- [WHAT TO WORK ON]:
Each line of the data that includes the string "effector" is to be copied out.

- [INFORMATION SUPPLIED]:
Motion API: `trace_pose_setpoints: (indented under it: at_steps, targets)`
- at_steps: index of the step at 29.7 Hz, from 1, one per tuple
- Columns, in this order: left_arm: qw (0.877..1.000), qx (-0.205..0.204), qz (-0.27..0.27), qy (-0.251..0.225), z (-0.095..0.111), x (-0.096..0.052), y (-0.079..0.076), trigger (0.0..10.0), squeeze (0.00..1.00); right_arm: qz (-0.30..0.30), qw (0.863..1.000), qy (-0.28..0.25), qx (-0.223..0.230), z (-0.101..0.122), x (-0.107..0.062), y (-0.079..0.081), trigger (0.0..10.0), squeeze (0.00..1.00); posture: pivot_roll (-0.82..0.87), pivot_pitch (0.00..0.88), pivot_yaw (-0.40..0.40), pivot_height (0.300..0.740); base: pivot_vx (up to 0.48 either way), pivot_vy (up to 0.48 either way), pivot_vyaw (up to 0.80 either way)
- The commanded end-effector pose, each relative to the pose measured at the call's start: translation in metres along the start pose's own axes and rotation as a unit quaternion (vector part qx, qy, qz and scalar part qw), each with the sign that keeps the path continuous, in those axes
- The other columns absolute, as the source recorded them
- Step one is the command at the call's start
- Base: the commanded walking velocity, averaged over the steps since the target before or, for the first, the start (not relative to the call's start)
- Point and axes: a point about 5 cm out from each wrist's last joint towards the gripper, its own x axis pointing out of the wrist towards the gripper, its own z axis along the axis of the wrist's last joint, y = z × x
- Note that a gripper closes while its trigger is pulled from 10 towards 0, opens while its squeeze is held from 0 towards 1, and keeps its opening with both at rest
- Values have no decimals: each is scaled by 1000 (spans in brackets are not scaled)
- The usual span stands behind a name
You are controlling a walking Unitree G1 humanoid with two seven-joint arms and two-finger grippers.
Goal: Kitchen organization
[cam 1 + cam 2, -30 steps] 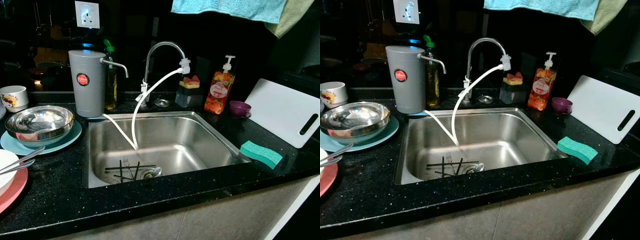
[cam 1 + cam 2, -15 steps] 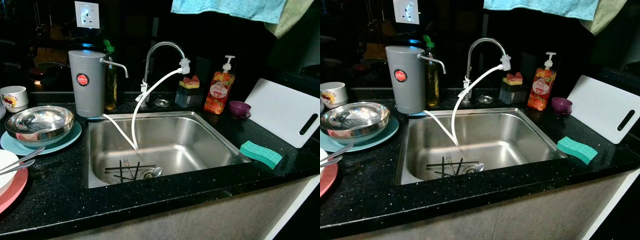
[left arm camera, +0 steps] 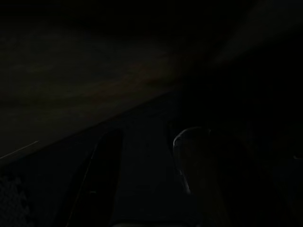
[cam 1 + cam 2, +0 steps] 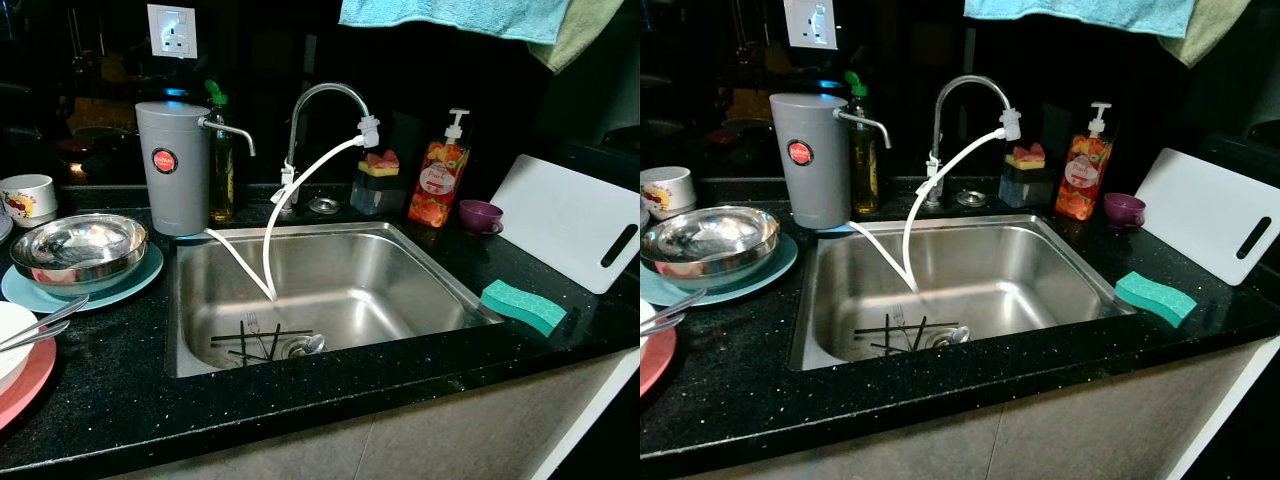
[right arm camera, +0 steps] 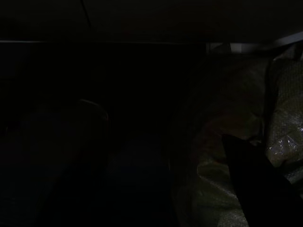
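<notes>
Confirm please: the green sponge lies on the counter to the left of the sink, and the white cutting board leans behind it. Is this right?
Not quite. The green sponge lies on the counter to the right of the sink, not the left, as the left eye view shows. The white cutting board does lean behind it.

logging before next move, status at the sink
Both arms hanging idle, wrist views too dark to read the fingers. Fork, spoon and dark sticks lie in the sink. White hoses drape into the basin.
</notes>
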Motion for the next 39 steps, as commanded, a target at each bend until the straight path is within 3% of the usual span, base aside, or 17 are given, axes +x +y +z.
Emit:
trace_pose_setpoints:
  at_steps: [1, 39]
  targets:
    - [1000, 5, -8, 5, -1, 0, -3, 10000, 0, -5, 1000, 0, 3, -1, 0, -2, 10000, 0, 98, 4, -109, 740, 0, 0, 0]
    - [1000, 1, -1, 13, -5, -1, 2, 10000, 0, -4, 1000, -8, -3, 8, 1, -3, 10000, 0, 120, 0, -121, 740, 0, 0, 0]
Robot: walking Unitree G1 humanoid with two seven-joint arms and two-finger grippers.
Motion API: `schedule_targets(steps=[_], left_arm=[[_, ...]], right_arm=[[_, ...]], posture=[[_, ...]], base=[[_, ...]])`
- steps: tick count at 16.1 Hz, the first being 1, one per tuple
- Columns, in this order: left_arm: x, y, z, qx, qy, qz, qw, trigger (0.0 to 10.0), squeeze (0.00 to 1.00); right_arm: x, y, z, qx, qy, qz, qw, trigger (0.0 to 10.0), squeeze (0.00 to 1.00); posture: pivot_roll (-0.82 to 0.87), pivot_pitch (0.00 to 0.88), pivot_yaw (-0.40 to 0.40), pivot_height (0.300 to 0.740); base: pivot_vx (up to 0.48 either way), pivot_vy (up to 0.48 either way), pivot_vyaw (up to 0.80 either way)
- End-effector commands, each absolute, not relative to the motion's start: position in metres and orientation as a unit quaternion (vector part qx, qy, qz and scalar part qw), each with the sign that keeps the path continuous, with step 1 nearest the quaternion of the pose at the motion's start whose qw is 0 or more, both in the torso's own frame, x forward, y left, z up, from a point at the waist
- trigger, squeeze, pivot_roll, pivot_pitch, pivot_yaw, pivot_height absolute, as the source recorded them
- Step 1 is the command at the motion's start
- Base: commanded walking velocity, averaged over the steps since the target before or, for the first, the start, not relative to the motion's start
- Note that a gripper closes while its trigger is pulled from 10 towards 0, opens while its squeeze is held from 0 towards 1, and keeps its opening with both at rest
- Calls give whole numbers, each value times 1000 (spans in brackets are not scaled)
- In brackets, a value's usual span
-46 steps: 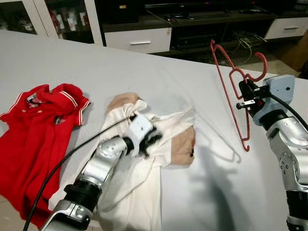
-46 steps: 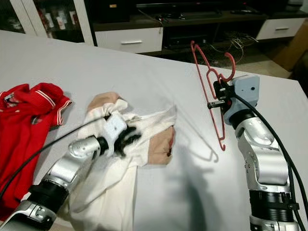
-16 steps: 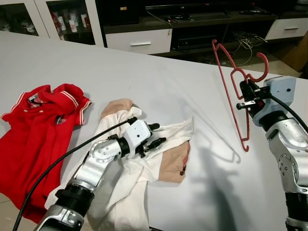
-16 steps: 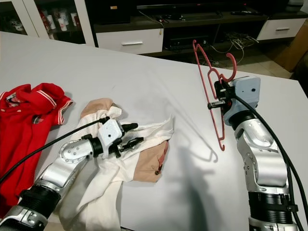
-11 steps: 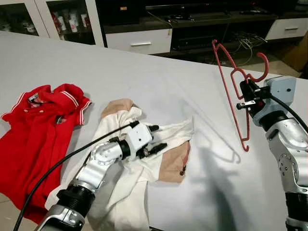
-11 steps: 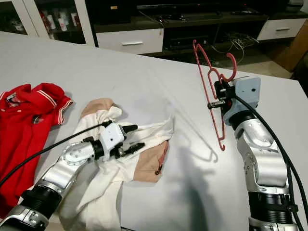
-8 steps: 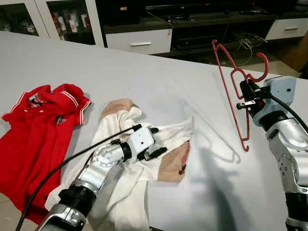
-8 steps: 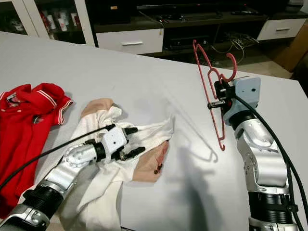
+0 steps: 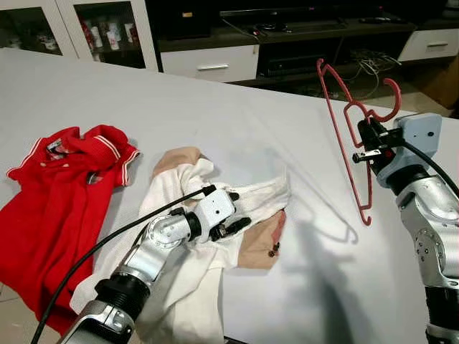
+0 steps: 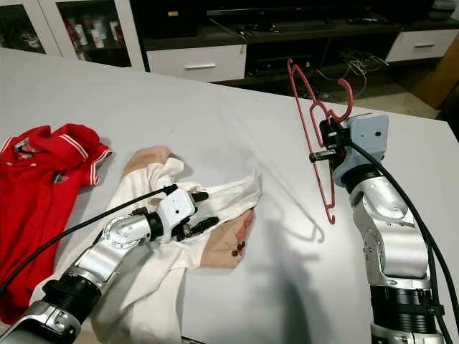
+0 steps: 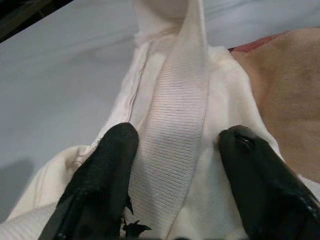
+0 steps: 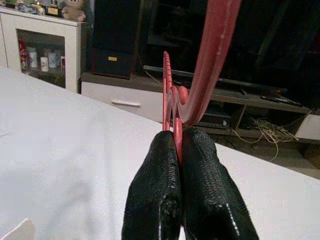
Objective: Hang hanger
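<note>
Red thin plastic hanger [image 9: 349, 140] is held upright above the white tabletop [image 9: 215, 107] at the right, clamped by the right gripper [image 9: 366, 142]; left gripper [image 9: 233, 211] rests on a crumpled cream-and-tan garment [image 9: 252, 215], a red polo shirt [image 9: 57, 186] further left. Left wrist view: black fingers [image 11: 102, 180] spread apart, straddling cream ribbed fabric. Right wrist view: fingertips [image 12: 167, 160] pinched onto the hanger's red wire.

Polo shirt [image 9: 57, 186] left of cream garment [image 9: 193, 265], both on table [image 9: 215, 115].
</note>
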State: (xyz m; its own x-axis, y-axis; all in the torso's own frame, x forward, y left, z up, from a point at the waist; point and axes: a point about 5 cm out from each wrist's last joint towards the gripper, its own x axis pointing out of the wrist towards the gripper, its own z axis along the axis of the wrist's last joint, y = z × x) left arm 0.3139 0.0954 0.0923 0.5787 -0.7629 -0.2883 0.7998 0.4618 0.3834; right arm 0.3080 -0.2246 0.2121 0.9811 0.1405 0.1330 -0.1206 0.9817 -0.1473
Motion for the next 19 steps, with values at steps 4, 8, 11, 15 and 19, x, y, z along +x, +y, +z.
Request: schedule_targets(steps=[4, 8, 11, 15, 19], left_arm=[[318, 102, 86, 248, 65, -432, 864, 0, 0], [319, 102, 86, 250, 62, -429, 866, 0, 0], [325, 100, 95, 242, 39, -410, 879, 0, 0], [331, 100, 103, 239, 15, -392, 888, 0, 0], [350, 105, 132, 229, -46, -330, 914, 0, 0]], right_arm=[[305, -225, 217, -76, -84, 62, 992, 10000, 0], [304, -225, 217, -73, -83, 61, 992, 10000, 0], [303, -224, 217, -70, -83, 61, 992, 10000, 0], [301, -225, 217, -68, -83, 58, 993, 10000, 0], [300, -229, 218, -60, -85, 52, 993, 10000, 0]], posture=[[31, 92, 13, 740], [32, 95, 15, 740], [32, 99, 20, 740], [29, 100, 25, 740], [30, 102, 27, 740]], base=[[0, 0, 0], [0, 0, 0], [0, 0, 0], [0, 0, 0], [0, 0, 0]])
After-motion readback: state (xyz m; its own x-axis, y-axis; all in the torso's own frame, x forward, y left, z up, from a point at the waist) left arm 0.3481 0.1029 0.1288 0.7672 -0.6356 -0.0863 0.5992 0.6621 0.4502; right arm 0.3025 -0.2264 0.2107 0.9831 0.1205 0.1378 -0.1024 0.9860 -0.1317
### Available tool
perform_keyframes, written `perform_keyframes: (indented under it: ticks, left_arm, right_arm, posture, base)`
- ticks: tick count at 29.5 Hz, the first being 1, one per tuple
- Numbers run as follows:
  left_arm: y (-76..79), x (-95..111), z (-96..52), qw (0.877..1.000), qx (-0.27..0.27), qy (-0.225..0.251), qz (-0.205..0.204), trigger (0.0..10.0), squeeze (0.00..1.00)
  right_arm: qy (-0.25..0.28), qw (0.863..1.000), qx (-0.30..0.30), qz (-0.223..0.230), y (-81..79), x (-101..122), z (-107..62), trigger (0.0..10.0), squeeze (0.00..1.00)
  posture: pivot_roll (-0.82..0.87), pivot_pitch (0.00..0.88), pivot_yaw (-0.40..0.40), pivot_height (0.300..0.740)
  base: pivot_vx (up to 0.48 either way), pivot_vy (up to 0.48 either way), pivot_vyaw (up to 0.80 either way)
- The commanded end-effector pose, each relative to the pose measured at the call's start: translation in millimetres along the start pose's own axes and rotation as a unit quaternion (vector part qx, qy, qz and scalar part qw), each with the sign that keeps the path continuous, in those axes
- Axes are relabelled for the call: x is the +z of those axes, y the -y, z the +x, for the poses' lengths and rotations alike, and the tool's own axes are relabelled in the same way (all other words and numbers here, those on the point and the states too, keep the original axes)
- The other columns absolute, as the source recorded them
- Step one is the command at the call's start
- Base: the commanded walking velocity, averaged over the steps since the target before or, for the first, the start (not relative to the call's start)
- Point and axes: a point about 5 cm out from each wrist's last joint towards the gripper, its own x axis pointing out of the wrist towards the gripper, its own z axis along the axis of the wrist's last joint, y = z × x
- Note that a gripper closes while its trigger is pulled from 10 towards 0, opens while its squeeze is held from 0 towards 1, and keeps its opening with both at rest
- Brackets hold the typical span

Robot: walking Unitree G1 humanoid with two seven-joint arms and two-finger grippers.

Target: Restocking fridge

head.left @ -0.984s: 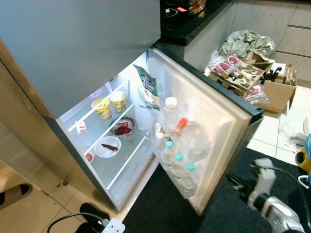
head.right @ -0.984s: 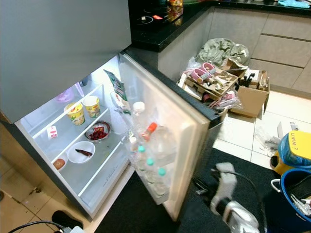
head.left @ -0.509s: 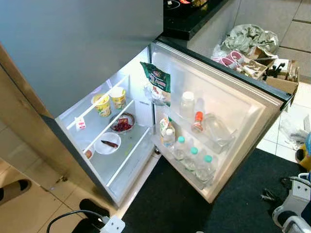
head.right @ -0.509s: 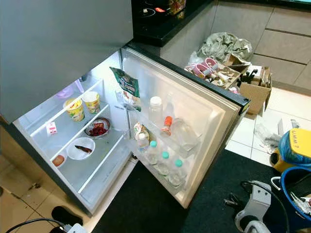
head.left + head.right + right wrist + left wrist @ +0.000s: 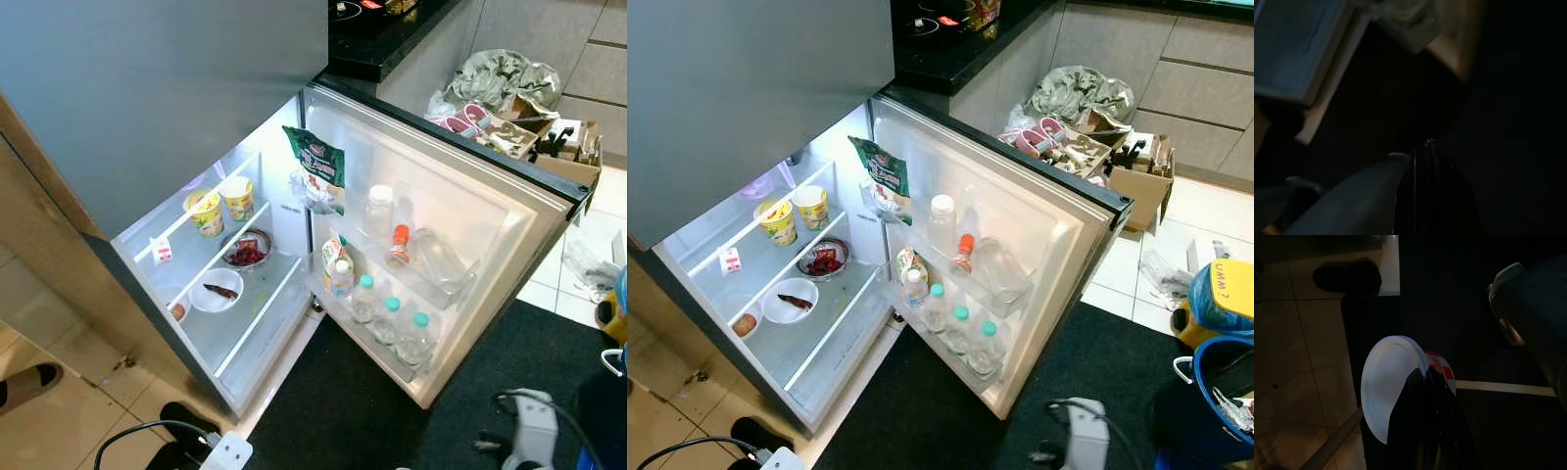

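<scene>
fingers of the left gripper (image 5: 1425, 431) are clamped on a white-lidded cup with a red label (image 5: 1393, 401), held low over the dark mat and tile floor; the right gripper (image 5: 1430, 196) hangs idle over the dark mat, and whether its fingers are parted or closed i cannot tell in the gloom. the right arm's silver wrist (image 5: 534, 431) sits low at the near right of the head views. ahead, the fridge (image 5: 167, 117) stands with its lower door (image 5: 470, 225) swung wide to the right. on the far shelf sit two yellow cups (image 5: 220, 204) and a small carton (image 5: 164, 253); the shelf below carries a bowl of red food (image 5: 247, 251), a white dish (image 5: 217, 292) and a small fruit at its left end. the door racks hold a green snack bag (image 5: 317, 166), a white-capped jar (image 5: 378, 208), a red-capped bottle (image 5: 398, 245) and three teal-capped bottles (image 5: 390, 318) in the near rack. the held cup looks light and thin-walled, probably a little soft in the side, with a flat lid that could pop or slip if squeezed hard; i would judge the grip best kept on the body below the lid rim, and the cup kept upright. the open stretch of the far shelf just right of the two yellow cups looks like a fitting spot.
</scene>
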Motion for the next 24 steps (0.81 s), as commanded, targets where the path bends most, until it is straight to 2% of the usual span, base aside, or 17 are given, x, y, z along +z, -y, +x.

- [WRITTEN RESPONSE]:
- The commanded end-effector pose, each relative to the pose measured at the call's start: translation in metres along the start pose's own axes and rotation as a unit quaternion (vector part qx, qy, qz and scalar part qw), each with the sign that keeps the path continuous, in those axes
- End-effector commands, each absolute, not relative to the motion's start: position in metres and orientation as a unit quaternion (vector part qx, qy, qz and scalar part qw), each with the sign that keeps the path continuous, with step 1 nearest the quaternion of the pose at the motion's start whose qw is 0 or more, both in the torso's own frame, x forward, y left, z up, from a point at the waist
- The commanded end-effector pose, each relative to the pose measured at the call's start: translation in millimetres along the start pose's own axes and rotation as a unit quaternion (vector part qx, qy, qz and scalar part qw), each with the sign that keeps the path continuous, in those axes

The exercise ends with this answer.